Una luce tiepida batteva sul bancone di legno della biblioteca di quella città sperduta tra le colline inglesi. Il legno di ciliegio si accendeva di rosso.
Forse quello era il suo momento preferito della giornata: l’ora di pranzo. Quando tutti andavano via, a mangiare da qualche parte in compagnia di qualcuno, lasciandolo finalmente solo nella sua quiete. Qualche volta riusciva anche a schiacciare un pisolino, ma quello era un lunedì di Dicembre e gli studenti erano nel pieno degli esami, quindi dubitava che per quella volta avrebbe potuto chiudere gli occhi per completare le sue giornaliere 5 ore di sonno.
Edward conduceva una vita decisamente stancante, ma non aveva nessuno con cui condividere quel dettaglio. I suoi segreti li confidava soltanto ai libri di quella biblioteca in cui faceva l’impiegato. Trovare quel lavoretto era stata una fortuna, buona paga e orari comodi, ma tutta quella polvere lo faceva impazzire.
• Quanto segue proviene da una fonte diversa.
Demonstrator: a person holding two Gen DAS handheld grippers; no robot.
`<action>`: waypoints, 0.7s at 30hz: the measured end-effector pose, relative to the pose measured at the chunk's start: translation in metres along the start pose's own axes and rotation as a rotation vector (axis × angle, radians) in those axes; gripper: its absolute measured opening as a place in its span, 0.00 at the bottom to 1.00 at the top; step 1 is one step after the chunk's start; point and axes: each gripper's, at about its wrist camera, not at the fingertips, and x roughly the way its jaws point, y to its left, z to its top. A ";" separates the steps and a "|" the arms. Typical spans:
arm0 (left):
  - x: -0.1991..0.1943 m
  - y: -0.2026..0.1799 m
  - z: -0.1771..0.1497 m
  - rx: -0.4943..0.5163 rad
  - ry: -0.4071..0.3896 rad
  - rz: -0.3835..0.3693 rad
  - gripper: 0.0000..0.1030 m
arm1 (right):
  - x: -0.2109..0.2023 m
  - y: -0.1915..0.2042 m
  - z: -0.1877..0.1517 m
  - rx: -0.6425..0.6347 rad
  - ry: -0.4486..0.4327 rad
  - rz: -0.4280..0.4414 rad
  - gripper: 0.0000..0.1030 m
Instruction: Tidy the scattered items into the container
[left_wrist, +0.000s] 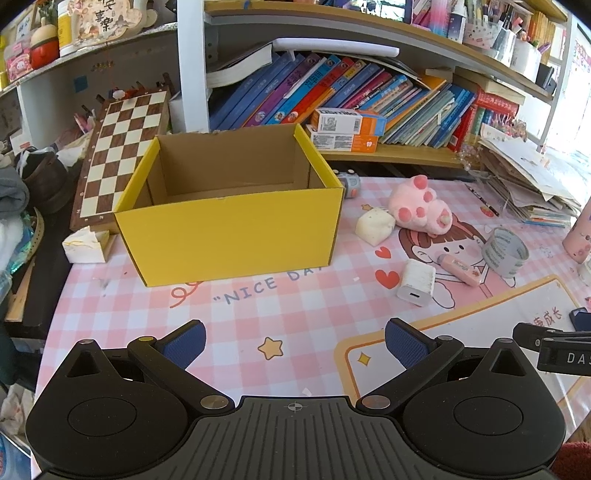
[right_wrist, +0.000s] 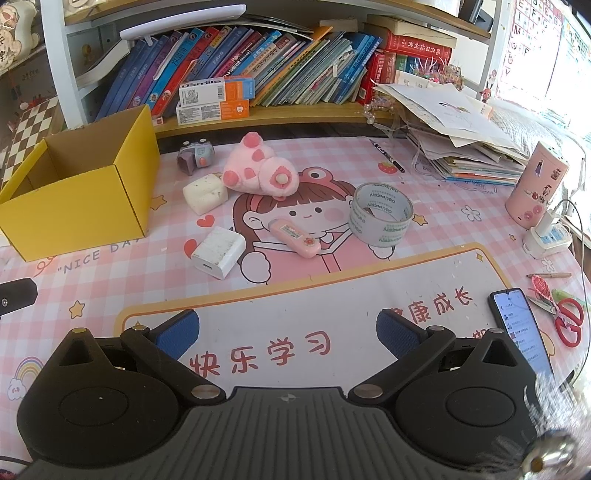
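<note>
Yellow box (right_wrist: 79, 192) sits empty at the left of the right wrist view, items scattered mid-frame beside it. Both the left gripper (left_wrist: 294, 345) and right gripper (right_wrist: 287, 334) gape wide, holding nothing. Best start with the white charger (right_wrist: 218, 252) (nearest, blocky): straddle its flat sides squarely.

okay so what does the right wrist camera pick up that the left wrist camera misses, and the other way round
Only the right wrist view shows the red scissors, the phone's lit screen and the white power strip. Only the left wrist view shows the whole chessboard and the yellow box's empty inside. Both show the box, the pink plush, white charger, tape roll, pink correction tape, and an open, empty gripper: left, right.
</note>
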 end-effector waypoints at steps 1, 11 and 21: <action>0.000 0.000 0.000 0.000 0.000 0.000 1.00 | 0.000 0.000 0.000 0.000 0.000 0.000 1.00; -0.001 -0.001 -0.001 0.005 -0.006 -0.006 1.00 | 0.000 0.000 0.000 -0.002 0.004 0.001 1.00; -0.001 0.000 -0.002 0.005 -0.005 -0.011 1.00 | -0.001 0.000 0.000 -0.001 0.005 0.001 1.00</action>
Per il resto, non era un lavoro troppo pesante, ma sapete com’è, andare avanti e indietro tra gli scaffali alla ricerca di libri che non aveva mai letto -  nascosti chi sa dove - e poi riordinare tutti i libri restituiti, poteva diventare faticoso, soprattutto in quel periodo dell’anno. Spesso e volentieri usciva da lì stanco morto, abbastanza da poter rinunciare a tornare a casa e dormire lì, ma non glielo permettevano. La parte che più odiava di quel lavoro, era il contatto con le persone. Non era un tipo molto socievole, non gli piaceva parlare, a dire il vero non gli piacevano gli esseri umani. E si vedeva.
Non parlava mai con nessuno, evitava di aprire la bocca il più possibile, probabilmente agli occhi degli altri era soltanto il tizio strano al banco dei prestiti della biblioteca, quello col muso lungo, i capelli rossi e le occhiaie. A lui, comunque, non importava. Non voleva avere a che fare con nessuno, gli esseri che trovava quando tornava a casa gli bastavano ad annullare qualsiasi voglia di socializzare con altri esseri viventi.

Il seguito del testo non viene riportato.